The image data processing unit 43 performs various types of image processing on the image data that has been subjected to the shading correction by the shading correction processing unit 42 based on the enable signal EN input from the timing generation unit 44, and outputs to the binarization processing unit 45. The binarization processing unit (compression unit, decompression unit) 45 outputs the processed image data to binary data or multi-value data by irreversibly compressing the image data and outputs the data to the scanner buffer 26. Also, the compressed image data in the scanner buffer 26 is decompressed. For example, the image data processing unit 43 stores image data for several lines in a line buffer, forms a matrix, and performs a spatial filter process on the image data. The timing generation unit 44 outputs stepping pulses SP to the motor driver 29 and the motor driver 30 and controls the driving timing of the stepping motor 14 and the stepping motor 8 via the motor driver 29 and the motor driver 30.

The image data Sb that has been subjected to image processing by the image processing unit 25 is accumulated in the scan buffer 26 under the control of the buffer controller 27, and other information processing apparatus (not shown) such as a personal computer via the I / F controller 28. It is output to a computer etc.
Specifically, as shown in FIG. 6, the image processing unit 25 includes a preamplifier circuit 51, a variable amplifier circuit 52, an A / D converter 53, a black arithmetic circuit 54, a shading correction arithmetic circuit 55, a line buffer 56, and the like. ing.
In the image reading apparatus 1, the reflected light irradiated on the original G on the original reading table 3 by the light source 10 a is condensed by the lens 12 through the shading adjustment plate 16 and imaged on the CCD 13. In FIG. 6, a mirror for folding the reflected light is omitted for the sake of simplicity. The shading adjustment plate 16 plays a role of adjusting the amount of light for eliminating the difference in the amount of reflected light between the central portion and the end portion of the CCD 13. That is, in the shading calculation process, if there is too much difference in the amount of reflected light between the central part and the end of the CCD 13, only a calculation result including a large amount of distortion can be obtained.

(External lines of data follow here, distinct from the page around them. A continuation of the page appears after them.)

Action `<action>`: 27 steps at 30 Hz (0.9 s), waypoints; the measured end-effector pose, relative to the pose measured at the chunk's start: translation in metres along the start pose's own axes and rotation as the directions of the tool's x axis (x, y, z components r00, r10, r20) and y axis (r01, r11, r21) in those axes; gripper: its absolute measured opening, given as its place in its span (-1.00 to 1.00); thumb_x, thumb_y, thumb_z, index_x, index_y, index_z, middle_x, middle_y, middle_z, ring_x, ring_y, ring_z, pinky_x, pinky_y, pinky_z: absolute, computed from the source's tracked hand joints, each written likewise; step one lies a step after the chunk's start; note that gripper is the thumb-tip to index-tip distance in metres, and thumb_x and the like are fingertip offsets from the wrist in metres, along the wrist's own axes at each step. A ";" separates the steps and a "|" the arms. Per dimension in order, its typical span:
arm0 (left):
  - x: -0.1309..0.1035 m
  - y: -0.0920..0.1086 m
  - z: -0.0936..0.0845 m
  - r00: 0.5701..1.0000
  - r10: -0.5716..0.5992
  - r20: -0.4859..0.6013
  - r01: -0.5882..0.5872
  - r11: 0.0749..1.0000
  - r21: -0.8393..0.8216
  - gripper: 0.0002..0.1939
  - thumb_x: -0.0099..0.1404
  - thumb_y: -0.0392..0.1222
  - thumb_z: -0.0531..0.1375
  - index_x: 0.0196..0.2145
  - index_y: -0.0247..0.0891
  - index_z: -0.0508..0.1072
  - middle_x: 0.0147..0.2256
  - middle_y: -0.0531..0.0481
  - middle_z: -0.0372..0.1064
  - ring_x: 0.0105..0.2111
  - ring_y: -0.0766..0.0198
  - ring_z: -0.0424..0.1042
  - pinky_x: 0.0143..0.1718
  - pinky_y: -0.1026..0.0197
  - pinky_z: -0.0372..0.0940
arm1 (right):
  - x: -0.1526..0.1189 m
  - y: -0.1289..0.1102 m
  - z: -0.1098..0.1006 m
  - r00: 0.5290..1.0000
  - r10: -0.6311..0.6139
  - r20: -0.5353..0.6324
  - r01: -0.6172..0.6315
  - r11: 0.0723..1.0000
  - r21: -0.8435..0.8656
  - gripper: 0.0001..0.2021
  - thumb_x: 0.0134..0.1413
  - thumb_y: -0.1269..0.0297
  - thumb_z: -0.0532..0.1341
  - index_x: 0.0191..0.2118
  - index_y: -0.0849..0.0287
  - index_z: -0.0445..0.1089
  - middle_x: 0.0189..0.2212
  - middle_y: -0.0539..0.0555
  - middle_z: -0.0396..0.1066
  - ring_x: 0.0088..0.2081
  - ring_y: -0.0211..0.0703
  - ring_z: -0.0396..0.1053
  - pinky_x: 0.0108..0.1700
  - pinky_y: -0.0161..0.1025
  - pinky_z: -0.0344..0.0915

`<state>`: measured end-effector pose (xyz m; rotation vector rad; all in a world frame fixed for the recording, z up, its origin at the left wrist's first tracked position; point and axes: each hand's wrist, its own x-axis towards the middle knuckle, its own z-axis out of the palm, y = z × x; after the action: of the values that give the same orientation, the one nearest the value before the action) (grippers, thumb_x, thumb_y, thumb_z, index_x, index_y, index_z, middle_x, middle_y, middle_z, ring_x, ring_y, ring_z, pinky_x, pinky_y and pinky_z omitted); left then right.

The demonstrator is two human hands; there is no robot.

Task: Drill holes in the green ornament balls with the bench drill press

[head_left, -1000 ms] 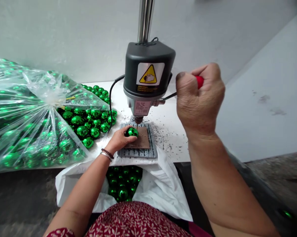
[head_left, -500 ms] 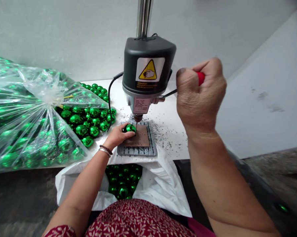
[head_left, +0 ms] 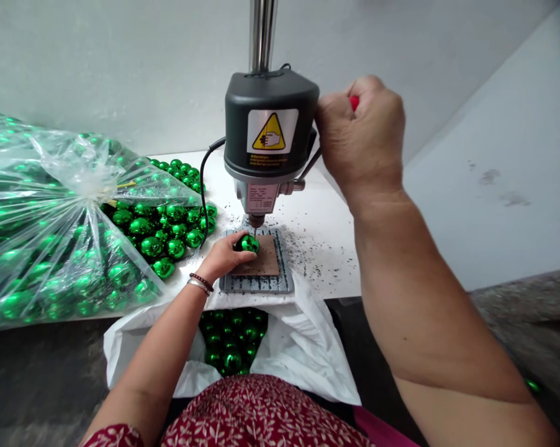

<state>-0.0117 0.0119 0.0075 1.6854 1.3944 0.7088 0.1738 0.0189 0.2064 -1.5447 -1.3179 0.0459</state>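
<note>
Between the thumb and fingers of my left hand (head_left: 224,254) is a shiny green bauble (head_left: 249,244), held over a brown board (head_left: 267,261) on the slotted grey base plate (head_left: 256,285). Right above the bauble is the chuck of a small drill press (head_left: 271,124) with a thin bit; whether the bit touches it I cannot tell. My right hand (head_left: 364,136) is wrapped round the red-knobbed feed lever (head_left: 313,162) at the machine's right side, raised high. The knob is mostly hidden by my fingers.
Left of the drill press, a tied clear plastic bag (head_left: 66,248) bulges with green baubles, and more baubles (head_left: 168,230) lie beside it. A white sack (head_left: 303,347) with baubles inside opens at my lap. Dark shavings (head_left: 317,254) litter the white table (head_left: 340,273).
My right hand has gone up and a little left with the lever. The bauble in my left hand has shifted slightly right relative to the board. The view has moved a little.
</note>
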 end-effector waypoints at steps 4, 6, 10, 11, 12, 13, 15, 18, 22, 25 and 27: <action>0.001 0.001 0.002 0.995 0.095 0.039 -0.097 0.994 0.053 -0.32 -0.01 -0.24 0.37 0.12 -0.23 0.46 0.07 -0.07 0.47 0.07 0.05 0.41 0.21 0.03 0.19 | 0.006 -0.001 0.002 1.000 0.003 0.020 -0.004 1.000 0.021 -0.62 0.19 0.35 0.14 -0.57 0.18 -0.04 -0.61 -0.14 -0.14 -0.51 -0.46 -0.20 -0.38 -0.29 -0.15; -0.001 0.002 0.004 0.993 0.098 0.065 -0.101 0.993 0.053 -0.30 0.01 -0.22 0.37 0.15 -0.25 0.43 0.08 -0.11 0.46 0.07 0.03 0.42 0.22 0.00 0.19 | 0.006 -0.001 0.001 1.000 0.005 0.019 -0.006 1.000 0.027 -0.62 0.19 0.34 0.14 -0.57 0.18 -0.04 -0.61 -0.14 -0.12 -0.51 -0.45 -0.18 -0.39 -0.29 -0.15; -0.005 0.004 0.009 0.995 0.079 0.058 -0.080 0.997 0.020 -0.32 0.11 -0.10 0.33 0.20 -0.25 0.39 0.11 -0.15 0.44 0.10 0.02 0.40 0.22 -0.03 0.20 | 0.004 -0.001 0.001 1.000 0.024 0.001 -0.024 0.999 0.040 -0.61 0.18 0.35 0.15 -0.59 0.19 -0.03 -0.62 -0.14 -0.14 -0.51 -0.44 -0.19 -0.38 -0.29 -0.16; -0.006 0.004 0.010 0.996 0.074 0.042 -0.075 0.997 0.022 -0.32 0.11 -0.10 0.33 0.20 -0.26 0.39 0.13 -0.16 0.42 0.12 0.02 0.39 0.23 -0.02 0.19 | 0.004 0.000 0.001 1.000 0.022 -0.001 -0.022 0.998 0.054 -0.62 0.18 0.35 0.15 -0.59 0.19 -0.03 -0.62 -0.14 -0.14 -0.51 -0.45 -0.19 -0.37 -0.29 -0.16; -0.007 0.004 0.012 0.997 0.067 0.027 -0.068 0.997 0.028 -0.31 0.11 -0.11 0.34 0.20 -0.26 0.38 0.13 -0.16 0.42 0.13 0.02 0.38 0.23 0.00 0.19 | 0.003 0.000 0.001 1.000 0.020 -0.003 -0.020 0.998 0.067 -0.62 0.17 0.36 0.15 -0.59 0.19 -0.03 -0.62 -0.14 -0.13 -0.51 -0.45 -0.19 -0.37 -0.30 -0.16; -0.007 0.004 0.013 0.998 0.060 0.015 -0.060 0.998 0.036 -0.31 0.11 -0.12 0.34 0.20 -0.26 0.38 0.13 -0.16 0.42 0.12 0.03 0.39 0.22 0.01 0.21 | 0.003 0.000 0.002 1.000 0.020 -0.006 -0.019 0.997 0.079 -0.63 0.17 0.36 0.15 -0.58 0.19 -0.02 -0.62 -0.14 -0.13 -0.51 -0.45 -0.19 -0.37 -0.30 -0.16; -0.006 0.004 0.015 0.999 0.041 0.003 -0.041 0.998 0.056 -0.29 0.10 -0.11 0.35 0.21 -0.26 0.38 0.08 -0.14 0.46 0.06 0.04 0.43 0.17 0.02 0.26 | 0.002 0.000 0.002 1.000 0.022 -0.012 -0.021 0.995 0.096 -0.64 0.16 0.36 0.15 -0.58 0.18 -0.01 -0.61 -0.14 -0.10 -0.51 -0.44 -0.16 -0.36 -0.30 -0.14; -0.006 0.004 0.015 1.000 0.013 0.011 -0.014 0.996 0.085 -0.29 0.08 -0.07 0.35 0.20 -0.24 0.39 -0.02 -0.11 0.52 -0.03 0.04 0.47 0.07 0.04 0.33 | 0.001 0.000 0.002 1.000 0.025 -0.013 -0.023 0.995 0.102 -0.66 0.18 0.33 0.12 -0.56 0.18 -0.01 -0.59 -0.14 -0.06 -0.50 -0.44 -0.14 -0.35 -0.31 -0.12; -0.006 0.005 0.014 1.000 0.003 0.016 -0.004 0.998 0.063 -0.31 0.06 -0.06 0.36 0.16 -0.24 0.42 -0.06 -0.07 0.54 -0.07 0.06 0.48 0.03 0.08 0.33 | -0.004 0.002 0.002 1.000 0.017 -0.025 -0.015 0.997 0.073 -0.68 0.20 0.31 0.10 -0.53 0.18 0.00 -0.57 -0.15 -0.04 -0.48 -0.48 -0.11 -0.31 -0.34 -0.09; -0.007 0.005 0.014 1.000 -0.005 0.015 0.004 0.999 0.036 -0.36 0.05 -0.07 0.36 0.11 -0.20 0.46 -0.10 -0.01 0.54 -0.10 0.09 0.48 0.01 0.11 0.33 | -0.015 0.009 0.000 0.996 -0.063 -0.056 0.069 0.991 0.114 -0.72 0.19 0.32 0.11 -0.50 0.17 0.01 -0.57 -0.17 -0.03 -0.48 -0.48 -0.09 -0.31 -0.35 -0.05; -0.007 0.006 0.014 1.000 -0.012 0.019 0.011 0.999 0.032 -0.36 0.04 -0.06 0.36 0.10 -0.18 0.46 -0.11 0.00 0.54 -0.10 0.10 0.47 0.01 0.11 0.33 | -0.027 0.016 0.000 0.983 -0.147 -0.109 0.163 0.974 0.156 -0.76 0.17 0.33 0.11 -0.47 0.17 0.04 -0.57 -0.16 -0.02 -0.49 -0.47 -0.07 -0.35 -0.37 -0.03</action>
<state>0.0008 0.0012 0.0059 1.7037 1.4079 0.6654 0.1748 0.0016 0.1802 -1.2853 -1.3204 -0.0185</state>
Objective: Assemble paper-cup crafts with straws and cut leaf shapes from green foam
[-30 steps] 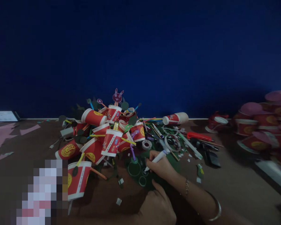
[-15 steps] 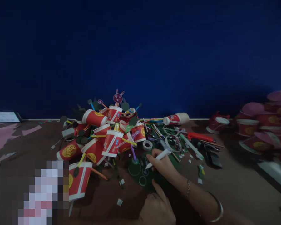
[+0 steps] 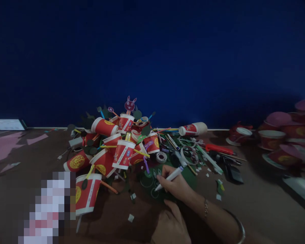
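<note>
My right hand [image 3: 175, 183] is closed around a white marker [image 3: 170, 178], its tip down on a dark green sheet of paper [image 3: 148, 195]. White outlines show on the sheet: a larger circle, a smaller circle by the tip and ear-like shapes. My left hand [image 3: 170, 223] lies at the sheet's near edge, index finger stretched out to the paper, the other fingers curled and partly hidden. Left of the sheet a pile of red paper cups [image 3: 123, 154] carries spoons and sticks, with a rabbit-face cutout [image 3: 129, 104] on top.
A tape roll [image 3: 161, 157], clear tape rings [image 3: 189, 155], a red-handled tool [image 3: 219, 148] and a black object [image 3: 234, 173] lie to the right. Stacked cups [image 3: 192, 129] lie by the blue wall. More red cups [image 3: 271, 139] stand far right. Pink paper [image 3: 2, 147] and a lit screen [image 3: 8, 124] are left.
My right hand has shifted slightly left and down with the marker, whose tip has gone from the ear-like shapes to the small circle. My left hand stays at the sheet's edge.
</note>
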Motion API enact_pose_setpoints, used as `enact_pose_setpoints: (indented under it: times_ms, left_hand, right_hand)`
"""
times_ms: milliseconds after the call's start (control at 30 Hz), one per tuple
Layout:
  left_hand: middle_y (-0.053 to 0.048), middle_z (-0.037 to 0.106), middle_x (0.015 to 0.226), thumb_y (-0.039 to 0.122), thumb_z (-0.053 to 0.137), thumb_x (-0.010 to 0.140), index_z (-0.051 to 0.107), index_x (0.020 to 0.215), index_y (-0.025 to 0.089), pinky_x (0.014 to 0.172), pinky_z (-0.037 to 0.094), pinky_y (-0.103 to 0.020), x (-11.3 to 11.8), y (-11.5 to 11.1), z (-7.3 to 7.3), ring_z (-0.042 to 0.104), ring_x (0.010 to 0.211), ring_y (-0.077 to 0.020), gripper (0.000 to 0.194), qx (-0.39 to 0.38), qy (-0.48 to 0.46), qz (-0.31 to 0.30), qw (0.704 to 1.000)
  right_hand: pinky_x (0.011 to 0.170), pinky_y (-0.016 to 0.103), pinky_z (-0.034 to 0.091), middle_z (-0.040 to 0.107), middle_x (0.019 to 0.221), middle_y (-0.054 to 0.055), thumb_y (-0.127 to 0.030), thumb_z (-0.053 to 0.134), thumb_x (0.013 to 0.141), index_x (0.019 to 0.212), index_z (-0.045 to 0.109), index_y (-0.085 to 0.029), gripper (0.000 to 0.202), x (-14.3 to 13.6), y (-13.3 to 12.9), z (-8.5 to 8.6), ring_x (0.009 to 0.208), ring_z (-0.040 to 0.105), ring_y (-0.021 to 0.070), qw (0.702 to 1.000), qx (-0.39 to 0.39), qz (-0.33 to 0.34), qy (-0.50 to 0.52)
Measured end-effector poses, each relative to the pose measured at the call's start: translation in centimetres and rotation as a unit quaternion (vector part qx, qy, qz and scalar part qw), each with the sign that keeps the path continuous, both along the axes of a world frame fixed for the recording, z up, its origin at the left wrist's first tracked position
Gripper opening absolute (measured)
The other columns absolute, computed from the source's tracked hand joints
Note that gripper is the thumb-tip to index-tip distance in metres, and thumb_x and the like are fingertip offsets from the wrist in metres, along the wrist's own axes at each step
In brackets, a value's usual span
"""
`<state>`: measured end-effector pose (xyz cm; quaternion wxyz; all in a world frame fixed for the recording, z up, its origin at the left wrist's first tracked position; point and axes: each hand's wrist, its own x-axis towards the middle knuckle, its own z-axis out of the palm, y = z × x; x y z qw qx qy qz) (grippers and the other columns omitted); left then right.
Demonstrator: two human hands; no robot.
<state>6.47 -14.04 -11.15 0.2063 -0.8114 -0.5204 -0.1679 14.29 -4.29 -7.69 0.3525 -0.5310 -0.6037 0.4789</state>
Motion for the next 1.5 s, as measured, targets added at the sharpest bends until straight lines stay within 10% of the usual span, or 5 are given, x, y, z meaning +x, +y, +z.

After the elimination, shading calculation processing is performed.
The preamplifier circuit 51 and the variable amplifier circuit 52 constitute the analog video processing unit 41, and the A / D converter 53, the black arithmetic circuit 54, the shading correction arithmetic circuit 55, and the line buffer 56 constitute the shading correction processing unit 42. is doing.
Then, the image data processing unit 43 performs various data processing such as adaptive γ conversion processing for switching the image processing depending on whether it is edge or non-edge on the shading corrected image data input from the shading correction processing unit 42, Filter processing such as edge enhancement filter processing is performed.

The image data processing unit 43 is controlled by the CPU 20 whether or not to perform this filtering process and what filtering process to perform.
Therefore, the image reading apparatus 1 functionally includes a reading unit 61, a filter processing unit 62, a compression unit 63, a storage unit 64, an expansion unit 65, an adaptive γ conversion unit 66, and a gradation conversion process, as shown in FIG. It can be expressed by the section 67 and the output section 68.
The filter processing unit 62 compresses the image data read by the reading unit 61 using the compression unit 63 and stores it in the storage unit 64. The filter processing unit 62 stores the filter data in the storage unit 64. Filter processing is performed on the subsequent image data obtained by decompressing the image data by the decompression unit 65, then adaptive γ conversion processing is performed by the adaptive γ conversion unit 66, and gradation conversion processing is performed by the gradation conversion processing unit 67. Thus, which of the post-filter processes output from the output unit 68 is to be performed is switched under the control of the CPU 20.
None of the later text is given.